3. Electrotactic odasına bir elektrik alanı uygulanması

  1. Iki delik, göç odasının her rezervuar üzerine yerleştirilmiş bir delerek çanak kapsayacak bir kapak hazırlayınız.
  2. 25 mM HEPES tampon içeren kültür ortamı ile haznesi tüm orta yerini ve sıcaklık kontrollü bir görüntüleme sistemi çanağı transfer. Zaman ayarlı, çok-pozisyon kayıt için deney parametrelerini. Katod ve anot böylece haznesi hizalamakSağ sırasıyla sol ve üzerinde, EF vektör çalışmasını sağlamak için yatay olarak mikroskop aşağı incelendi ve görüntüleme sistemi kaydedildi.
  3. Steinberg'in çözeltisi (58 mM NaCl, 0.67 mM KCI, 0.44 mM Ca (NO 3) 2 ,4 H 2 0, 1,3 mM MgSO 4 0,7 H 2 0 ve 4.6 mM Trizma baz, pH 7,4) ile iki beher doldurun. % 2 (w / ile doldurulmuş önceden hazırlanmış cam köprüler (~ 13 cm uzunluğunda ve ~ 3 mm çaplı ve bir Bunsen alev içinde ısıtmak suretiyle U-biçimli bir bükülebilmektedir cam tüpler), her biri kullanılarak, orta rezervuara ayrı bir behere Connect Kapağın deliklerden geçerek v) Steinberg's-agar çözeltisi,. Steinberg çözümü her behere bir DC güç kaynağına bağlı Ag / AgCl elektrot yerleştirerek elektrik devresi tamamlayın.
  4. 0 ve açmak için güç kaynağı gerilimi kadranını. Bir gerilim ölçer kullanarak, gerilim çevirmeli açarken electrotactic odasının arasındaki gerilimi ölçün ve deneysel gereksinimlerine uygun şekilde ayarlamak.
  5. Time-lapse kayıt başlatın. Orta değişiklik yapın ve her saat, gerektiği gibi, gerilimi tekrar ayarlayın. Gerekli olan taze aracı madde, ilaç ya da kimyasal ajanlara rezervuar ilave edilebilir. Orta değişiklik yaparken, iki seçenek aşağıdaki gibi düşünülebilir:
    1. Opsiyon No.1 - geçici duraklama time-lapse kayıt için dikkatli kapak kapak rahatsızlık vermesini önlemek için odasından cam köprüleri kaldırmak, taze ortam ile tüm orta yerine hafifçe steril bir Pastör pipeti kullanın ve cam köprüler geri koymak, sonra kayda devam.
    2. Seçenek No.2 - Alternatif olarak, aynı zamanda özel bir orta değişim amaçlı kullanılabilir 4 delikler (iki geçiş bölmesinin üzerine yerleştirilmiş her bir rezervuar) ile kapak kapak yapmıştır. Cam köprü bağlantısı için iki, diğer iki orta değiştirmek için. Seçenek 2 orta boy değişimi sırasında müdahalesi olmadan sürekli kayıt sağlar.

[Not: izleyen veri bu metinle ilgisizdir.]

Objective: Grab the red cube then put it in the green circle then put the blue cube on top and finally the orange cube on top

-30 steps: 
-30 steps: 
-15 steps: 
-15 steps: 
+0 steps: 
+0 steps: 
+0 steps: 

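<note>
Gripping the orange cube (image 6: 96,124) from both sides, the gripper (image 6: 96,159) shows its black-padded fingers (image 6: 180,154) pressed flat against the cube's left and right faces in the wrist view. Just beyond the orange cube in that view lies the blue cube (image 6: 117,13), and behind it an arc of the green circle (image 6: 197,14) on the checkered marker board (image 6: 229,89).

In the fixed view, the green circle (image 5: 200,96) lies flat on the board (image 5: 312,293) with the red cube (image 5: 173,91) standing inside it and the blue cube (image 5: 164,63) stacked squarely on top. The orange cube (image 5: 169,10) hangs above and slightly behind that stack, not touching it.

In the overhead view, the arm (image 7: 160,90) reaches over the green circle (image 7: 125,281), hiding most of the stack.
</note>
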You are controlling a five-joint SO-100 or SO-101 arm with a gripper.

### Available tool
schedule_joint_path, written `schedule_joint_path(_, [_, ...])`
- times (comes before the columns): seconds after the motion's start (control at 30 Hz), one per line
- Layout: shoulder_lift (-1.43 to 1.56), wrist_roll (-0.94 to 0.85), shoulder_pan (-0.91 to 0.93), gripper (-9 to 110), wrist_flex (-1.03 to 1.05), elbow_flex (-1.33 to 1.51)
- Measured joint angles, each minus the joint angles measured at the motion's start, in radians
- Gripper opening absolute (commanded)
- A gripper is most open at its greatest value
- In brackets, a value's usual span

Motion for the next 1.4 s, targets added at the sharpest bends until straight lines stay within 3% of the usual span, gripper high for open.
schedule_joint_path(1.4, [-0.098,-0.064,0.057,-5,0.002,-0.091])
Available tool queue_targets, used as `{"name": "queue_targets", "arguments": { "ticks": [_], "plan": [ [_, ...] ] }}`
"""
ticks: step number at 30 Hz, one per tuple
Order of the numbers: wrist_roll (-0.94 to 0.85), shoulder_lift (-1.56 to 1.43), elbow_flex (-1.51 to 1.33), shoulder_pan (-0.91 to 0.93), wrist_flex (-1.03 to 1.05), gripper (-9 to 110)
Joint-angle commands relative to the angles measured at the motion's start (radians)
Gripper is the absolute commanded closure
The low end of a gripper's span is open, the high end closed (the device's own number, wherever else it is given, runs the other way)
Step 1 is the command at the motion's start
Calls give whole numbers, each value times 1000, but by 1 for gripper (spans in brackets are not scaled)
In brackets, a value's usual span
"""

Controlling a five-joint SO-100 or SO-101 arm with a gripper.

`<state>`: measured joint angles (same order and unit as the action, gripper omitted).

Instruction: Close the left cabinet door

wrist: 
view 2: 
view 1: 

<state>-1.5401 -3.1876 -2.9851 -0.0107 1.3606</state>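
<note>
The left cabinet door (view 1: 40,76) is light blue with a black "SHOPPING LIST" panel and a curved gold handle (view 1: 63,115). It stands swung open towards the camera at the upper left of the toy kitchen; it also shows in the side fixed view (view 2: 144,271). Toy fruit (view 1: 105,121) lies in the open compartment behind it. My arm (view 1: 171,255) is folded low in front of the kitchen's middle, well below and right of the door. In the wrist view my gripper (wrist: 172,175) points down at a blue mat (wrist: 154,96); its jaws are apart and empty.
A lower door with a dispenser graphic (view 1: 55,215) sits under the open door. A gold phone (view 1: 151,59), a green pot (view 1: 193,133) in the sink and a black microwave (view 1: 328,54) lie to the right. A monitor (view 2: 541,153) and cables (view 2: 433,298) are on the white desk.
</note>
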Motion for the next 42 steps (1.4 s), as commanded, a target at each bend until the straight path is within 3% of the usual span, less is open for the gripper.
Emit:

4. Organotipik omurilik dilim hazırlanması

  1. Lumb teşrih2 haftalık C57 BL / 6 farelerde ar omurilik.
  2. Bir McIlwain doku kıyıcı ile 500 mikron kalınlığında kesitler halinde omurilik dilimleyin.
  3. Ayrı anatomik bir mikroskop altında dilimleri ve sağlam aksiyel / sagital omurilik yapısıyla dilim seçin.
  4. Matrigel proteinler üretmek için kendini araya kadar 30 ul Matrigel ve koyun içeren bir 35 mm Petri kabındaki Plaka dilimler mümkün olduğunca merkeze yakın ve en az 30 dakika 37 ° C'de% 5 CO2 inkübatör içinde onları korumak spinal kord dilim yüzeyine ince bir tabaka içerir. Tamamen, bir 30 dakika gerekirse 37 ° C'de Petri inkübe Matrigel monte edilmiş emin olmak çok önemlidir.
  5. Dilim doğrudan orta akışını önlemek için 25 mM HEPES tampon ve çok yavaşça olarak% 15-20 oranında fetal sığır serumu içeren 4-6 ml DMEM/F-12 orta ekleyin. Kesit tamamen de maruz eksplantlarının yüzeyi bırakarak, orta sokulmasına emin olmakhava. Haftada iki kez orta değiştirin.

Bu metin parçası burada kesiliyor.